_Directions_
When you reach the line in the listing below that contains "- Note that", begin returning lines exactly as written, and stop after the line that contains "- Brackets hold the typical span". Return no other lines.

_Data provided_
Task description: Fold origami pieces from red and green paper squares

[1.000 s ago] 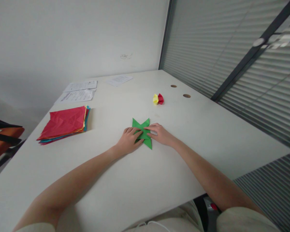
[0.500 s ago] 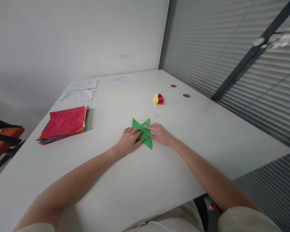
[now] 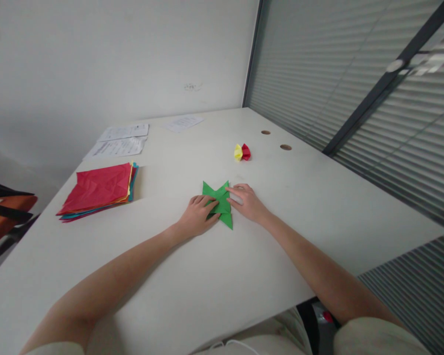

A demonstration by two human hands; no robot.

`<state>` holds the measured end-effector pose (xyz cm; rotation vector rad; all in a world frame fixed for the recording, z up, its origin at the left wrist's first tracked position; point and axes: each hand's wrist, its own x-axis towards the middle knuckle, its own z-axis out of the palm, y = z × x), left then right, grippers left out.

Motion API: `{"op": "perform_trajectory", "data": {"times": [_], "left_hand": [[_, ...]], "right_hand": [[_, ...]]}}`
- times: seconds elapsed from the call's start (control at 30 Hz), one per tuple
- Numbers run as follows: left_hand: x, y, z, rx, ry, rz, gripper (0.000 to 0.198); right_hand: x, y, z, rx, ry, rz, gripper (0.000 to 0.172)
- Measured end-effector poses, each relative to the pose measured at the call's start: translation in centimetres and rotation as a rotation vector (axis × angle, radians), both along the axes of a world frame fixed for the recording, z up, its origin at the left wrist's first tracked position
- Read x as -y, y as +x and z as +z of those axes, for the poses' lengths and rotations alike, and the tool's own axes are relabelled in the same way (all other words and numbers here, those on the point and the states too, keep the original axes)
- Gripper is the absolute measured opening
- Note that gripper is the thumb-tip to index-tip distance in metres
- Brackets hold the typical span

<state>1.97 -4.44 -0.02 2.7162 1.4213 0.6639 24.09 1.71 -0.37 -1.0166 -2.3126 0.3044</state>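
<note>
A green folded paper [image 3: 224, 203] lies flat on the white table, with points sticking out at its corners. On its left part rest the fingers of my left hand [image 3: 198, 215], stretched out and pressing it against the table, with the thumb at the lower edge. That hand hides the paper's lower-left corner. My right hand [image 3: 247, 202] is at the paper's right side, its fingers apart and the fingertips by the upper-right point and right edge. Nothing is gripped between the right hand's fingers.
Left of my hands lies a stack of coloured paper [image 3: 99, 187], red on top. A yellow and red folded paper piece [image 3: 242, 152] sits farther back. Printed sheets [image 3: 120, 140] lie at the back left. The table [image 3: 192, 276] has two round holes near the blinds [image 3: 318, 74].
My right hand's fingertips have slid outward from the middle of the green paper to its right edge and upper-right point. The left hand and the paper have stayed put.
</note>
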Motion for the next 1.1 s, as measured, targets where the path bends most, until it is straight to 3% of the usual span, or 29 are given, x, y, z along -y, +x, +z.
{"op": "perform_trajectory", "data": {"times": [0.2,0.4,0.57,0.63,0.8,0.9,1.1], "left_hand": [[0.0,0.0,0.0,0.007,-0.006,-0.005,0.034],[-0.1,-0.1,-0.3,0.017,-0.004,-0.003,0.036],[-0.1,-0.1,-0.4,0.005,-0.006,-0.002,0.036],[-0.1,-0.1,-0.4,0.004,-0.008,-0.001,0.036],[-0.1,0.1,-0.2,0.001,-0.012,-0.001,0.036],[-0.1,0.2,-0.2,0.004,-0.006,0.009,0.037],[-0.1,0.0,-0.3,-0.015,0.012,0.014,0.036]], "right_hand": [[0.6,-0.3,0.1,0.068,-0.041,0.116,0.044],[0.1,0.1,-0.2,0.147,-0.057,-0.063,0.041],[0.0,0.1,0.2,0.032,0.029,-0.152,0.043],[0.3,0.0,0.5,-0.02,0.064,-0.117,0.043],[1.1,-0.5,0.8,0.024,0.01,0.126,0.045],[1.1,-0.5,0.5,0.094,-0.033,0.162,0.046],[-0.2,0.1,-0.3,0.121,-0.041,-0.091,0.038]]}}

_Result of the exercise_
- Note that gripper is the thumb-tip to index-tip distance in metres
- Brackets hold the typical span

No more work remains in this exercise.